Une impasse aux causes multiples

L’impasse politique qui s’est installée depuis plus d’un an résulte de facteurs variés et convergents. On y retrouve la décomposition des partis politiques traditionnels, une radicalisation accrue du paysage politique, une crise de la démocratie observable dans plusieurs pays, l’échec de certaines politiques publiques à améliorer le quotidien des citoyens, la dissolution qualifiée d’aventureuse de l’Assemblée nationale et, plus personnellement, le rôle de la personnalité d’Emmanuel Macron.

Ces éléments, pris isolément, contribuent à expliquer une tension durable. Ils ne doivent toutefois pas faire oublier une cause structurelle, plus profonde et transversale : l’addiction des responsables politiques au présidentialisme majoritaire.

Qu’entend-on par « addiction au présidentialisme » ?

Par présidentialisme majoritaire, on désigne la concentration du pouvoir entre les mains d’un chef de l’État soutenu par une majorité docile à l’Assemblée nationale. L’addiction politique à ce modèle se traduit par la croyance largement répandue au sein des élites et des partis selon laquelle cette concentration du pouvoir constituerait l’essence même des institutions de la Ve République.

Conséquence directe de cette lecture : la pratique présidentialiste s’impose comme la norme, et toute lecture différente de la Constitution du 4 octobre 1958 est présentée comme contraire à « l’esprit des institutions ».
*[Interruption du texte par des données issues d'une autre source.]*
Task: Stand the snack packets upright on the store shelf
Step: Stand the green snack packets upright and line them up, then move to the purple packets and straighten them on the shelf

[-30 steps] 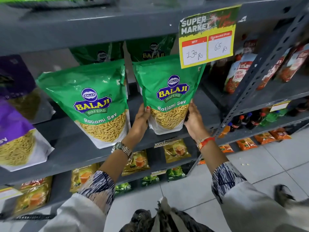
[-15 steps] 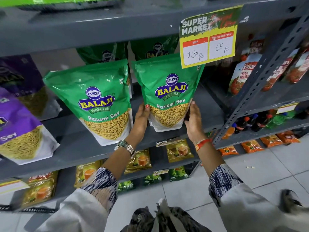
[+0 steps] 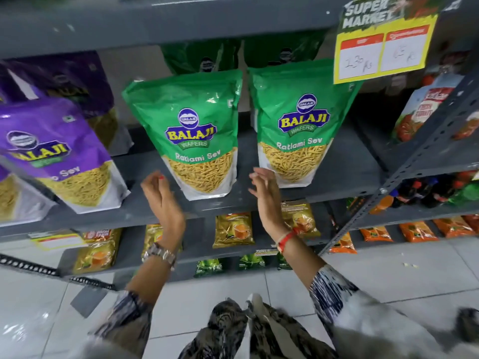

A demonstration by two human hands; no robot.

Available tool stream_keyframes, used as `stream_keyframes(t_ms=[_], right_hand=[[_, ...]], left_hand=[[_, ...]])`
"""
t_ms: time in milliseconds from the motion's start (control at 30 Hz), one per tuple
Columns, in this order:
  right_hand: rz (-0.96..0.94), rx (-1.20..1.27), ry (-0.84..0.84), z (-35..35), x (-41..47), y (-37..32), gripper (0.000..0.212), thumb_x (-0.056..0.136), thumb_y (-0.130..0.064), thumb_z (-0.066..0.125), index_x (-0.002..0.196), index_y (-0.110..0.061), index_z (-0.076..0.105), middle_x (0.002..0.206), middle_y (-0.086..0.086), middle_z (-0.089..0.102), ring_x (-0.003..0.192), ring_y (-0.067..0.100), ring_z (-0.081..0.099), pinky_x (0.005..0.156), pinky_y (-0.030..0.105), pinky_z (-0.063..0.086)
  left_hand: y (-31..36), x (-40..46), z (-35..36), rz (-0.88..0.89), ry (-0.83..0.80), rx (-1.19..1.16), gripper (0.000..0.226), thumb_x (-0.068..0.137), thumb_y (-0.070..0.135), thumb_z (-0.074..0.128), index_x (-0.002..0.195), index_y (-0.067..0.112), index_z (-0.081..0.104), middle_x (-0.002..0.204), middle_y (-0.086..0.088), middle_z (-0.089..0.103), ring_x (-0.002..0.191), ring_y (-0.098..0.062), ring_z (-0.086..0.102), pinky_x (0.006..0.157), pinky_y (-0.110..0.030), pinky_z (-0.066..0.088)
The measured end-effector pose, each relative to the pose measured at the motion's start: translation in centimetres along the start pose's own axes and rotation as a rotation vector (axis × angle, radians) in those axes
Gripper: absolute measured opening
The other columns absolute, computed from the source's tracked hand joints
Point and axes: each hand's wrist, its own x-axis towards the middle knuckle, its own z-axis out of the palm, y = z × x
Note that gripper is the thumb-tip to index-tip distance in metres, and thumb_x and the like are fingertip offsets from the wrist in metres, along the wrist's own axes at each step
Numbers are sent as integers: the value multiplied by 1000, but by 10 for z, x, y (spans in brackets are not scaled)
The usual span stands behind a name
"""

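Both hands empty here! The left hand [image 3: 162, 196] hangs in front of the shelf [image 3: 344, 174] with its grip loose and fingers curled on nothing, just left of the middle green packet [image 3: 193, 136]. The right hand [image 3: 264, 193] is spread open in the gap between the two green packets, fingertips near the lower corner of the right green packet [image 3: 298, 125], though blur hides whether they touch. Both green packets stand upright on their bases, side by side, more green ones in shadow behind them. To the left, the purple packet [image 3: 57, 154] leans, its top tipped over to the left. So the green pair looks finished, and I'd say we're between packets. Next job, by my reckoning: that purple one, a hand on each side edge, tipped back onto its base and squared to the front edge.
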Motion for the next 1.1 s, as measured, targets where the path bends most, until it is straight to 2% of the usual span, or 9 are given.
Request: stream_keyframes(t_ms=[67, 167, 333, 433, 533, 667, 867, 967, 1100], right_hand=[[74, -79, -96, 17, 11, -1, 36, 93, -28, 48, 128, -18, 44, 123, -7, 55, 112, 8, 52, 104, 41, 42], [142, -145, -176, 37, 22, -9, 59, 92, -43, 44, 143, -18, 25, 151, 7, 33, 136, 19, 35, 114, 44, 30], [157, -113, -219, 52, 31, -7, 88, 73, -63, 54, 142, -16, 27, 151, 8, 35, 137, 21, 37, 116, 44, 27], [126, -104, -204, 49, 32, -9, 71, 80, -54, 50, 138, -17, 33, 145, 9, 43, 132, 20, 43, 115, 45, 31], [128, -114, -222, 45, 34, -8, 71, 85, -54, 47, 142, -18, 27, 149, 8, 40, 134, 19, 41, 116, 46, 28], [158, -135, -222, 40, 38, 0, 90, 73, -70, 49, 145, -25, 21, 155, 5, 31, 140, 21, 34, 117, 50, 24], [3, -100, -13, 35, 22, 0, 40, 89, -38, 53, 124, -21, 46, 126, 5, 52, 114, 15, 51, 95, 26, 41], [-92, -25, 140, 46, -6, 10, 23, 85, -27, 56, 107, -23, 51, 115, 14, 54, 95, 12, 54, 82, 20, 43], [-138, -96, 59, 85, -42, 29, 13, 81, -33, 54, 91, -41, 51, 99, 11, 60, 89, 19, 57, 80, 32, 47]], left_hand=[[5, 23, 4, -86, -97, 3, 38, 92, 34, 37, 129, 22, 37, 138, -7, 42, 125, -21, 43, 108, -44, 34], [14, 43, 16, -158, -225, -115, 51, 87, 41, 44, 132, 21, 32, 135, -4, 45, 119, -16, 46, 113, -46, 31], [18, 31, 23, -153, -382, -73, 47, 98, 32, 28, 141, 16, 20, 144, -19, 38, 126, -45, 38, 107, -56, 30], [20, 31, 26, -130, -392, -78, 47, 98, 28, 29, 141, 15, 18, 146, -18, 36, 125, -38, 44, 109, -53, 33], [16, 31, 30, -124, -423, -86, 47, 98, 27, 29, 141, 15, 18, 145, -17, 38, 122, -37, 45, 96, -38, 48], [9, 29, 33, -116, -435, -117, 45, 98, 24, 31, 140, 16, 17, 133, -3, 43, 102, -1, 54, 72, -9, 51], [12, 26, 22, -131, -290, -93, 52, 95, 32, 39, 142, 22, 19, 151, -4, 27, 132, -16, 36, 111, -34, 32], [13, 16, -1, -26, -184, -24, 41, 97, 24, 35, 137, 18, 30, 147, -5, 33, 130, -14, 37, 108, -27, 29], [4, 16, -57, 109, -50, 10, 26, 94, 25, 38, 116, 18, 49, 113, -1, 56, 101, -13, 54, 86, -31, 43]])
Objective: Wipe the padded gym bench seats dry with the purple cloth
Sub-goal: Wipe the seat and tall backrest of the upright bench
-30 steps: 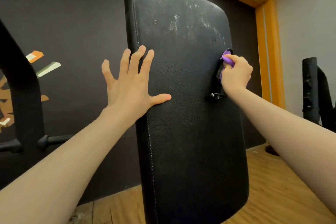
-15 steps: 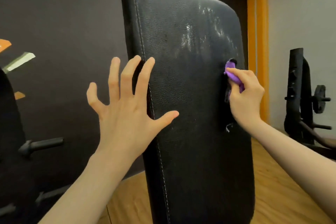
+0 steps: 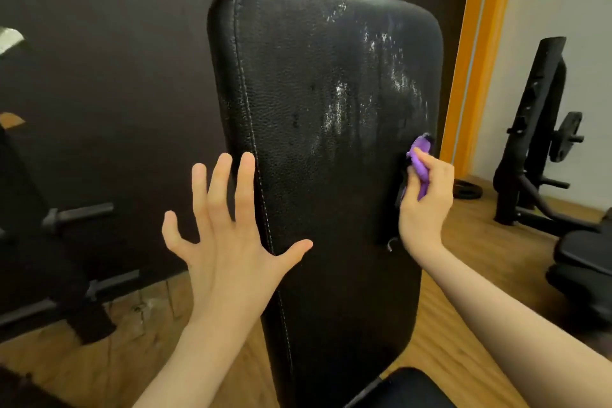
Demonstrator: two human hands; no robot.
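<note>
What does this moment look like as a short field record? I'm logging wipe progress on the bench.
pad: black padded backrest, upright
wet area: pale streaks on upper right of pad
cloth: purple cloth, bunched at pad's right edge
right hand: right hand grips the cloth
left hand: left hand spread open at pad's left edge
background: weight rack at right, wooden floor

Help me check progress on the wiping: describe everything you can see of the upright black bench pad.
The bench pad is a tall, rounded-corner panel of black grained leather-like upholstery with pale stitching down its left seam, standing nearly upright. Whitish wet streaks show on its upper right face. The left hand is spread open at its left edge, thumb across the face. At the right edge, the right hand grips a bunched purple cloth against it.
</note>
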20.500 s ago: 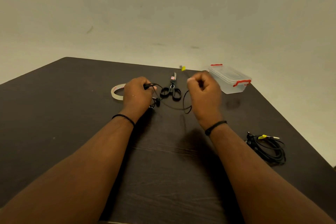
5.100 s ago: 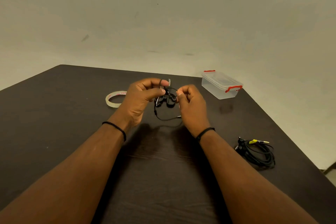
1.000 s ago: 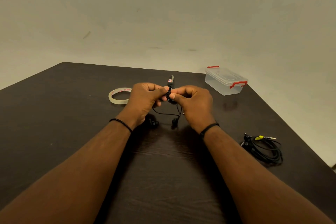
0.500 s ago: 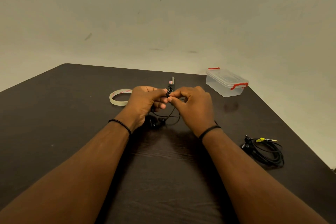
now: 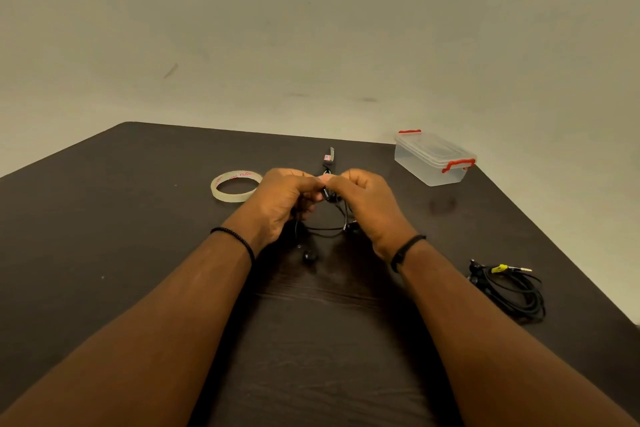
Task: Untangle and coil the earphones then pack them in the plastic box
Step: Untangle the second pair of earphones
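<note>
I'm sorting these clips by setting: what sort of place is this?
Probably a bare indoor room set up as a plain work spot: a dark wooden table stands against an unadorned pale wall, holding only a tape roll, a plastic box and earphones.

The earphones (image 5: 327, 229) I hold are black. My table (image 5: 104, 218) is dark brown with a faint wood grain. The box (image 5: 433, 163) is clear plastic with red clips. The tape (image 5: 235, 185) is pale and see-through, with red lettering inside the ring. The scissors (image 5: 329, 158) have a black handle and a red and white label. The second cable (image 5: 512, 291) is black with a yellow plug end. Both my wristbands (image 5: 239, 241) are black. The wall (image 5: 311, 28) is dull beige with a few dark marks.
</note>
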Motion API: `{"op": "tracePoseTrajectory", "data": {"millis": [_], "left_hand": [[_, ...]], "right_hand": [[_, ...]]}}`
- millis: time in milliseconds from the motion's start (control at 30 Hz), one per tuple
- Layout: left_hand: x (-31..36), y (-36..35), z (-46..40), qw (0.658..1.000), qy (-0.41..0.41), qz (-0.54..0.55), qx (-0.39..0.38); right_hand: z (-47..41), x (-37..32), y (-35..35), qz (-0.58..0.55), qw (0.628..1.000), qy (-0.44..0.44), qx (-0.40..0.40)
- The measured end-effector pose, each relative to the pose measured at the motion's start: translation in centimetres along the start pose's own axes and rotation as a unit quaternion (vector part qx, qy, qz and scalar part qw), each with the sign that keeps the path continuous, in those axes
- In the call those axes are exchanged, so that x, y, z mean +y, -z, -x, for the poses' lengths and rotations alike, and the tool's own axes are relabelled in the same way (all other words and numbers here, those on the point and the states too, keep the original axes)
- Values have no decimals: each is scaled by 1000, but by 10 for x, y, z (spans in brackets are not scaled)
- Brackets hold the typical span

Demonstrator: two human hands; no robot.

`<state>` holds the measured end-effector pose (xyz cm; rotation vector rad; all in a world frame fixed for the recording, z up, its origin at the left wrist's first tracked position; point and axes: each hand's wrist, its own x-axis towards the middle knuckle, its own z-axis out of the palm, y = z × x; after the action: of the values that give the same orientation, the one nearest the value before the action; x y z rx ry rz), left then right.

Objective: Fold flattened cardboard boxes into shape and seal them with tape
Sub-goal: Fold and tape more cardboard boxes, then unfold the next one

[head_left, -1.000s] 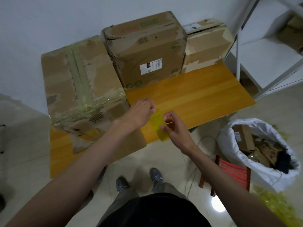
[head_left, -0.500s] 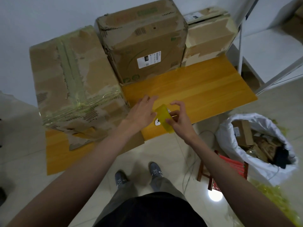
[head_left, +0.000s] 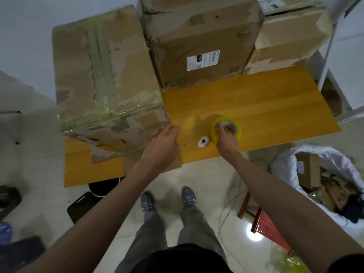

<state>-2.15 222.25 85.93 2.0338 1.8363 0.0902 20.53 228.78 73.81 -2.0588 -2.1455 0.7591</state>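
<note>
A yellow tape roll (head_left: 235, 126) lies flat on the orange wooden table (head_left: 266, 107). My right hand (head_left: 225, 137) rests on its near side with fingers in the core, gripping it. My left hand (head_left: 162, 147) hovers with fingers apart near the lower right corner of a large taped cardboard box (head_left: 104, 75) at the left, over a loose cardboard flap (head_left: 173, 164). A second assembled box (head_left: 201, 38) with a white label stands behind, and a third box (head_left: 291, 36) sits to its right.
A small white cutter (head_left: 203, 141) lies on the table between my hands. A white sack (head_left: 323, 174) of cardboard scraps sits on the floor at right, beside a red stool (head_left: 264, 223). A white metal shelf (head_left: 334, 46) stands at far right. Cables trail across the floor.
The tape roll, held up between both hands earlier, now lies on the table under my right hand. My left hand has let go and moved left toward the taped box.
</note>
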Motion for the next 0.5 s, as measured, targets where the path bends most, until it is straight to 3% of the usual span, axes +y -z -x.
{"op": "tracePoseTrajectory", "data": {"millis": [267, 500], "left_hand": [[-5, 10, 12, 1000, 8, 4, 30], [0, 50, 31, 995, -33, -7, 89]], "right_hand": [[16, -6, 7, 18, 999, -26, -39], [35, -76, 79, 17, 994, 73, 82]]}}
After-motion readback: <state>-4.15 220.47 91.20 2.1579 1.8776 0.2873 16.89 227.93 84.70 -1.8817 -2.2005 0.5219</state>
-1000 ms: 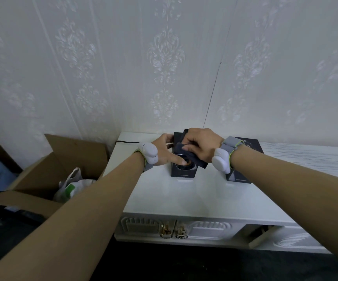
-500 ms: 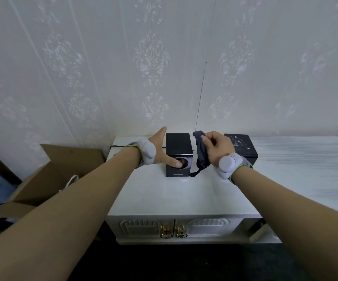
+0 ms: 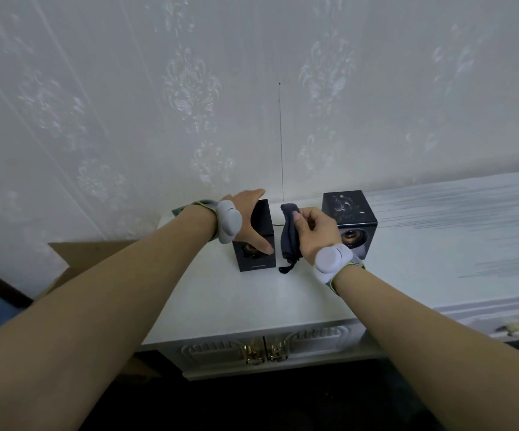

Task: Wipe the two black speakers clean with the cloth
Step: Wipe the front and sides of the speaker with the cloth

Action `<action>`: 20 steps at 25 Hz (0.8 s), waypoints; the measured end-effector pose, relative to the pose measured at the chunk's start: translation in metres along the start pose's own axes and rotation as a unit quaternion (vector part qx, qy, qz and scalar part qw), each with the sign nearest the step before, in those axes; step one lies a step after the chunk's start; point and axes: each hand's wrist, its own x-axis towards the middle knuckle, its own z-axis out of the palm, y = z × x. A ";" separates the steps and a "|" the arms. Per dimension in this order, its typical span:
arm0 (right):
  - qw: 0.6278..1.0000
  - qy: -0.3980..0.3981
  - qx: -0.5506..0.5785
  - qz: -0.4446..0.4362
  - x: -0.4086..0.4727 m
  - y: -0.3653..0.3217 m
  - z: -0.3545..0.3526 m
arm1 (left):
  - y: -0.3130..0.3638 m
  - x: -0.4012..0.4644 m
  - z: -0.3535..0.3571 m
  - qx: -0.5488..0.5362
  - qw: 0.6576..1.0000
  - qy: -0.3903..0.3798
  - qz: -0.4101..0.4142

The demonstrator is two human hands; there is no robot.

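White cabinet (image 3: 252,306): left hand (image 3: 248,222) hides left speaker (image 3: 262,258) front; right hand (image 3: 317,233) grips cloth (image 3: 289,237).

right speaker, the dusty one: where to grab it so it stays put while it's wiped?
Probably grip the right speaker across its two flat side walls, coming from above and its left, as the left hand now braces the left speaker. It is an upright box; that leaves the dusty top and cone free for the cloth in the right hand.

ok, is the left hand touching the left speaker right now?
Touching. The head view shows the left hand spread over the left speaker, thumb lying across its front by the driver cone, with no gap visible.
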 end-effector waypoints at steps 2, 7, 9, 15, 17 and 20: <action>1.000 -0.001 0.008 0.006 -0.001 0.002 0.001 | 0.003 0.004 0.003 0.000 1.000 0.002 -0.007; 1.000 -0.008 0.021 0.020 0.001 0.009 0.004 | -0.002 0.010 0.007 -0.025 0.999 0.032 0.019; 0.999 -0.016 0.022 0.026 0.004 0.013 0.006 | -0.011 0.008 0.009 -0.042 0.998 0.038 0.020; 0.998 -0.032 0.030 0.055 0.014 0.023 0.024 | -0.040 0.003 0.016 -0.074 0.995 0.064 0.018; 0.997 -0.046 0.018 0.064 0.017 0.026 0.035 | -0.044 0.003 0.017 -0.071 0.995 0.069 0.022; 0.995 -0.070 0.010 0.066 0.020 0.026 0.051 | -0.048 0.001 0.020 -0.080 0.993 0.090 0.019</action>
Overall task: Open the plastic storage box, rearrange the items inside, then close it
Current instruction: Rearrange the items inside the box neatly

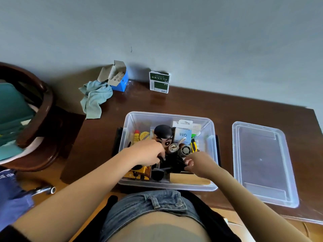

Une double confusion historique

Cette croyance repose sur une double confusion qu’il convient de clarifier. D’abord, elle assimile trop rapidement la pratique présidentialiste portée par le général de Gaulle à l’intention des constituants de 1958. En réalité, l’élaboration de la Constitution ne se réduit pas à l’enregistrement des choix d’un seul homme : le texte est le produit de compromis entre acteurs politiques et institutions internes, et ces compromis n’impliquent pas nécessairement la mise en oeuvre immédiate d’une pratique présidentialiste telle qu’elle se développera ultérieurement.

Ensuite, la lecture courante omet que la mise en pratique du présidentialisme a pris forme progressivement. La pratique présidentialiste, telle qu’elle est perçue aujourd’hui, ne s’est pleinement affirmée qu’à partir des années 1960, et elle a évolué au fil des décennies en fonction des usages politiques et institutionnels.

Un renversement historique

Autre point essentiel : le présidentialisme d’origine n’était pas identique à la pratique contemporaine. Il était, dans une certaine mesure, tempéré par la responsabilité directe du chef de l’État devant le peuple. L’exemple souvent cité est celui de 1969, lorsque Charles de Gaulle interpréta l’échec d’un référendum comme un retrait de confiance et choisit de démissionner. Ce geste illustre une conception du pouvoir où le président restait soumis à un contrôle politique et symbolique de l’opinion populaire.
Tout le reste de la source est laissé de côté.